The Atlantic Criticizes Abortion Non-Profit in Gosnell Horror Story

The Atlantic Criticizes Abortion Non-Profit in Gosnell Horror Story

The Atlantic has taken a shocking stance by criticizing an abortion-supporting non-profit organization for its inaction in reporting the horrifying facility where Kermit Gosnell murderously severed babies’ spinal cords to perform abortions. A network of non-profit groups called the National Network of Abortion Funds that sprang up in 1993 to fund abortions for poor women included a Philadelphia fund founded in 1985 called the Women’s Medical Fund. The Women’s Medical Fund claimed it helped 1,532 women get money to pay for their abortions last year, but its executive director, Susan Schewel, said they never worked with Gosnell.

Yet Schewel admitted that her organization’s help line took calls from some women who had been at Gosnell’s clinic, and that she attempted to help two women file complaints to the Pennsylvania Department of Health about him. But the two women gave up because the complaint process was too tedious and they didn’t want to tell their own stories.

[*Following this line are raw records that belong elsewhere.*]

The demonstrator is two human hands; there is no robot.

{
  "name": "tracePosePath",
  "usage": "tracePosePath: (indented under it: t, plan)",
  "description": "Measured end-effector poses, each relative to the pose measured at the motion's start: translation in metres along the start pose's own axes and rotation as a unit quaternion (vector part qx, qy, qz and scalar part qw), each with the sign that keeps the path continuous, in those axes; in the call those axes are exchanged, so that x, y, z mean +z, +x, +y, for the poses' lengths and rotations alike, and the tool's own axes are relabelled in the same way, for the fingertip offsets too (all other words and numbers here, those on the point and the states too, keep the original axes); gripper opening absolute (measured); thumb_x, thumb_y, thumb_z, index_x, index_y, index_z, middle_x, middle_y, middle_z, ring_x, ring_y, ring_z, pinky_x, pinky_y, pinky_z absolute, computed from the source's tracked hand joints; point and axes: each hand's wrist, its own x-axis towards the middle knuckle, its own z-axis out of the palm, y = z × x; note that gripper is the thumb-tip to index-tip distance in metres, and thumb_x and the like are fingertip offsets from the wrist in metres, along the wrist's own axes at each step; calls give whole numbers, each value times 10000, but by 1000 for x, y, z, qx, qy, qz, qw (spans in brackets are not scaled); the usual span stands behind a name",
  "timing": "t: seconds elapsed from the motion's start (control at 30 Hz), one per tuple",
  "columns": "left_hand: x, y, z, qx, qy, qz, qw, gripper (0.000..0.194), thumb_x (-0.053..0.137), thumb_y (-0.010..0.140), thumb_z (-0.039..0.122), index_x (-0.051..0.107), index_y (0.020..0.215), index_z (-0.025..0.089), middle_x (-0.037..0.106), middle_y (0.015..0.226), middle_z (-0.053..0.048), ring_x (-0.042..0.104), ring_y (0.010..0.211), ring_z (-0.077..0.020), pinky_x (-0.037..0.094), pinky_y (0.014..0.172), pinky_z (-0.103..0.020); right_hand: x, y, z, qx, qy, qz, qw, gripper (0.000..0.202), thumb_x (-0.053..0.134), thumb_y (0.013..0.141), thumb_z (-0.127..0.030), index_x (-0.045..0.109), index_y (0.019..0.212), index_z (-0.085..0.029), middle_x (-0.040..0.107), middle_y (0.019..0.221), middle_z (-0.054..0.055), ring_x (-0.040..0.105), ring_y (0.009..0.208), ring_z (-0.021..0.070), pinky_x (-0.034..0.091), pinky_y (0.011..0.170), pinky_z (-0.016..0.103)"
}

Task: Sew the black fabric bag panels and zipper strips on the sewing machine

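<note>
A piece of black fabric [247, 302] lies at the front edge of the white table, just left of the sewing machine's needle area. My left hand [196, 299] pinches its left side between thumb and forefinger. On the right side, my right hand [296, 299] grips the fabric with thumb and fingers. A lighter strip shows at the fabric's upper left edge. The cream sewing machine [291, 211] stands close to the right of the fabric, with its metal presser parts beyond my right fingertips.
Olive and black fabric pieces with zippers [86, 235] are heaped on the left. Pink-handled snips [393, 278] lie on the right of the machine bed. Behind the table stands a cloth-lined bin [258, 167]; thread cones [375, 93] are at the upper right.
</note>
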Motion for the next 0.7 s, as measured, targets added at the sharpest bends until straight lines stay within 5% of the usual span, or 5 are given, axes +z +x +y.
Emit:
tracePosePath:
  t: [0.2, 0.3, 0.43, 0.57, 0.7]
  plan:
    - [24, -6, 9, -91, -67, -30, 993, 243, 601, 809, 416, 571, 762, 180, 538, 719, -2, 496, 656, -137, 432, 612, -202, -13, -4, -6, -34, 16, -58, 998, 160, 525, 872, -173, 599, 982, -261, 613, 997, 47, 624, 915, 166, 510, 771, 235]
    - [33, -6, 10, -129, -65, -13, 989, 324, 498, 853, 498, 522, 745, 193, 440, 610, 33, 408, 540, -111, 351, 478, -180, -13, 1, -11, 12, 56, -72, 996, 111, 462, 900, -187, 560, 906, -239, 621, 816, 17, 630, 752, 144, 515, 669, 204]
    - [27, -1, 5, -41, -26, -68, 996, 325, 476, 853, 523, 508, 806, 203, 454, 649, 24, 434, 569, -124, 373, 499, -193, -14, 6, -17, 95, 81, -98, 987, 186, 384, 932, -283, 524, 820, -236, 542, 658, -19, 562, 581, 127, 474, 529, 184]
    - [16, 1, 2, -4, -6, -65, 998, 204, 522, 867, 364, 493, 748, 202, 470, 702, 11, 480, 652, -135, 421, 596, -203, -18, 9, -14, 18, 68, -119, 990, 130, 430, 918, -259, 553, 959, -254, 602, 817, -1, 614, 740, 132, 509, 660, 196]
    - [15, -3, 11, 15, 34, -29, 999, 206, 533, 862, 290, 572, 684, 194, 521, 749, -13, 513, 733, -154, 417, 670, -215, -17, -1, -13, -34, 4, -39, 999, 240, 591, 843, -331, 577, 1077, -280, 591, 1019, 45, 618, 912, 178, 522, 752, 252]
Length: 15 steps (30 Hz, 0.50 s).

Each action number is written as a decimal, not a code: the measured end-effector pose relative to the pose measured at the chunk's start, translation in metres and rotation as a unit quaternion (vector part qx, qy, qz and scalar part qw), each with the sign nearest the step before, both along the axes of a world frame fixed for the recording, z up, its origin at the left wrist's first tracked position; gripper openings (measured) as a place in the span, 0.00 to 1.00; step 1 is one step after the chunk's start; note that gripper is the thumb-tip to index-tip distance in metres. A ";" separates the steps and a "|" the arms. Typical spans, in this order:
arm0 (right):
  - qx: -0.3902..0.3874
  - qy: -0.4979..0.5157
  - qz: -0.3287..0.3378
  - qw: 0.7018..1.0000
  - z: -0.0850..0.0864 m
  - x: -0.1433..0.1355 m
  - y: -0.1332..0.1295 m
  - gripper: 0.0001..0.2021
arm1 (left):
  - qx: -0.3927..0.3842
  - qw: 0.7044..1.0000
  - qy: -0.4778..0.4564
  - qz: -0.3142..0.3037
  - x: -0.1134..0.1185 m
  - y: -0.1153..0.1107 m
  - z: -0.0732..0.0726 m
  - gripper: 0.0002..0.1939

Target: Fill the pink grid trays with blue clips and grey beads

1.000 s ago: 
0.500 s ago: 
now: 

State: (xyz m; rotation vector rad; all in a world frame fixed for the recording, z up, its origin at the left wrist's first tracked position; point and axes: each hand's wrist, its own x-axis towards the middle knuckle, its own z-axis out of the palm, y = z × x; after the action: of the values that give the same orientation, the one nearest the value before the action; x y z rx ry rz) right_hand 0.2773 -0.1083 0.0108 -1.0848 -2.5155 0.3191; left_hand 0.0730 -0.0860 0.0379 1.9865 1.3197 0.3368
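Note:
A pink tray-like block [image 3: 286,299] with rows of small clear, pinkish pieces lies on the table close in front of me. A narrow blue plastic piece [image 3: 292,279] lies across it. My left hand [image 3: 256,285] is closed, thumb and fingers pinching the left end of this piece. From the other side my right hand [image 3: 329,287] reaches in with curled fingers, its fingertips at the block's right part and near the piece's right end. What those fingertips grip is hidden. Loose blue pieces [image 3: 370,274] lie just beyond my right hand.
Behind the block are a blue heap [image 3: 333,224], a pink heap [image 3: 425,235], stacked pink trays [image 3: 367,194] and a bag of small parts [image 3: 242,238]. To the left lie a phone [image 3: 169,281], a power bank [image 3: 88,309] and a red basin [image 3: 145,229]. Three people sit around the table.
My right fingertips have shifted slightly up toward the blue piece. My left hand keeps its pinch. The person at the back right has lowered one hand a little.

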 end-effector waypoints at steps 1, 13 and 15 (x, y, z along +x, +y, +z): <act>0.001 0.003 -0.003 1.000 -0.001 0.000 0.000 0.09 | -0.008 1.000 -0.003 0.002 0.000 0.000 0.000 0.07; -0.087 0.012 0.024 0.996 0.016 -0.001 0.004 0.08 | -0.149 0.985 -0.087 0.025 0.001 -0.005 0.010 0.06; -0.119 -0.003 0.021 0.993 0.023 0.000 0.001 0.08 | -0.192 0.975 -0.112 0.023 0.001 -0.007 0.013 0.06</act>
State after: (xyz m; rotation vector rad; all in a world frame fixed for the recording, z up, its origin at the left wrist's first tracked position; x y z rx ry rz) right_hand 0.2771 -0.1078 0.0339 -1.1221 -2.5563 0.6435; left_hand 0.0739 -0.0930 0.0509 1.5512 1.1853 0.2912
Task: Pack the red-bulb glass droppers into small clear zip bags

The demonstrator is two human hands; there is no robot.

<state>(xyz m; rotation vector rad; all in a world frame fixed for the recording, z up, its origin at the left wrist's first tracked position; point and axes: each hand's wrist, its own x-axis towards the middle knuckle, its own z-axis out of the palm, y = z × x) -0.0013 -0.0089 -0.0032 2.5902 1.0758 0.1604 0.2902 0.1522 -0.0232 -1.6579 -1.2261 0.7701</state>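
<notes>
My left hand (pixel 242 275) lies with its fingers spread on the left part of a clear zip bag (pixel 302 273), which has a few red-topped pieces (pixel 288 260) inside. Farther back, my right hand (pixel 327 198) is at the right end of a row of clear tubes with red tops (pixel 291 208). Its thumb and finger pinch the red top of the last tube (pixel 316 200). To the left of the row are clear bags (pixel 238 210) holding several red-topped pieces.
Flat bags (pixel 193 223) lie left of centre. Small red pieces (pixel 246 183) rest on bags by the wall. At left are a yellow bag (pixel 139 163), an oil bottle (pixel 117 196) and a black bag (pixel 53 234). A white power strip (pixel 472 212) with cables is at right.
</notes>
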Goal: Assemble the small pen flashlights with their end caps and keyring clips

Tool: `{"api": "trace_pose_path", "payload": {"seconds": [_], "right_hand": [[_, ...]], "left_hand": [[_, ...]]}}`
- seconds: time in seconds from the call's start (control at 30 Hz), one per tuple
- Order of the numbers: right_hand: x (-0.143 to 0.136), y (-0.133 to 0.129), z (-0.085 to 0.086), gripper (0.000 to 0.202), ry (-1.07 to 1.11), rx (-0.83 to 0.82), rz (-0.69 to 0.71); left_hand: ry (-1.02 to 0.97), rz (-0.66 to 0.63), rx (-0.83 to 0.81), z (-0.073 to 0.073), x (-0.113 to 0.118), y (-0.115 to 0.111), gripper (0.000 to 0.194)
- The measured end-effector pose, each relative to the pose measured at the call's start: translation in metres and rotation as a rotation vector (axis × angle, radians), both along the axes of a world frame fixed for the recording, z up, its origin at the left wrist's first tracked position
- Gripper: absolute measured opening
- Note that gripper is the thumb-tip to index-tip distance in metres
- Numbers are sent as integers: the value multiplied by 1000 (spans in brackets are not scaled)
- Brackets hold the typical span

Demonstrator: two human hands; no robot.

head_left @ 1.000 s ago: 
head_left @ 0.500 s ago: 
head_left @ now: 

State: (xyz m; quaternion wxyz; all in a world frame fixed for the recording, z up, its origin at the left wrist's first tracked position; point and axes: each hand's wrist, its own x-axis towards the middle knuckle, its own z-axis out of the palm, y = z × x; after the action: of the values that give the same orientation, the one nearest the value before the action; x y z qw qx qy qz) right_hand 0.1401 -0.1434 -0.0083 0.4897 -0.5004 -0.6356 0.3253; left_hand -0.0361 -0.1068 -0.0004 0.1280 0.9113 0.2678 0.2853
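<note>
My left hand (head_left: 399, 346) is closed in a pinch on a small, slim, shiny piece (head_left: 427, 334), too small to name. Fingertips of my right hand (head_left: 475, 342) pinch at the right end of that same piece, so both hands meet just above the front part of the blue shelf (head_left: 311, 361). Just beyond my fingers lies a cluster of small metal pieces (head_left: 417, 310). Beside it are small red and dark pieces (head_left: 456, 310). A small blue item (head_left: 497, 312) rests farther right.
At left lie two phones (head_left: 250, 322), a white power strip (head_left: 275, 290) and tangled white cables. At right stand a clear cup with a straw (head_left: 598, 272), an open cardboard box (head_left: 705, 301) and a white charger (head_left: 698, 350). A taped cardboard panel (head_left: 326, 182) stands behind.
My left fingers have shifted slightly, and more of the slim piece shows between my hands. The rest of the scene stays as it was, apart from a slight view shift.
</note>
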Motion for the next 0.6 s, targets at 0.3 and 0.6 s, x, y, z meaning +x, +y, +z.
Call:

Schewel stated, “We had heard stories over the years about care that seemed inappropriate. We had no idea–no idea–of how horrible things were there. We just didn’t know. We thought there were little odds and ends of problems, but nothing like this … All of us were completely surprised to learn how bad it was.” But when asked why she didn’t complain, she answered, “It really had to be a patient.”

Schewel was also asked why her feminist fund eschewed associating with Gosnell’s facility, if she wasn’t complaining to officials about it. She replied that there were stories of the caretakers at the facility wearing lab coats but no name tags. She admitted, “I think that’s not OK. I think it’s required by regulations to wear a name tag. It never occurred to us that these would be unlicensed people wearing lab coats.”

But in 2010 Pennsylvania passed legislation making identification requirement much stricter, requiring all medical personnel wear photo IDS that had their names and credentials in block letters.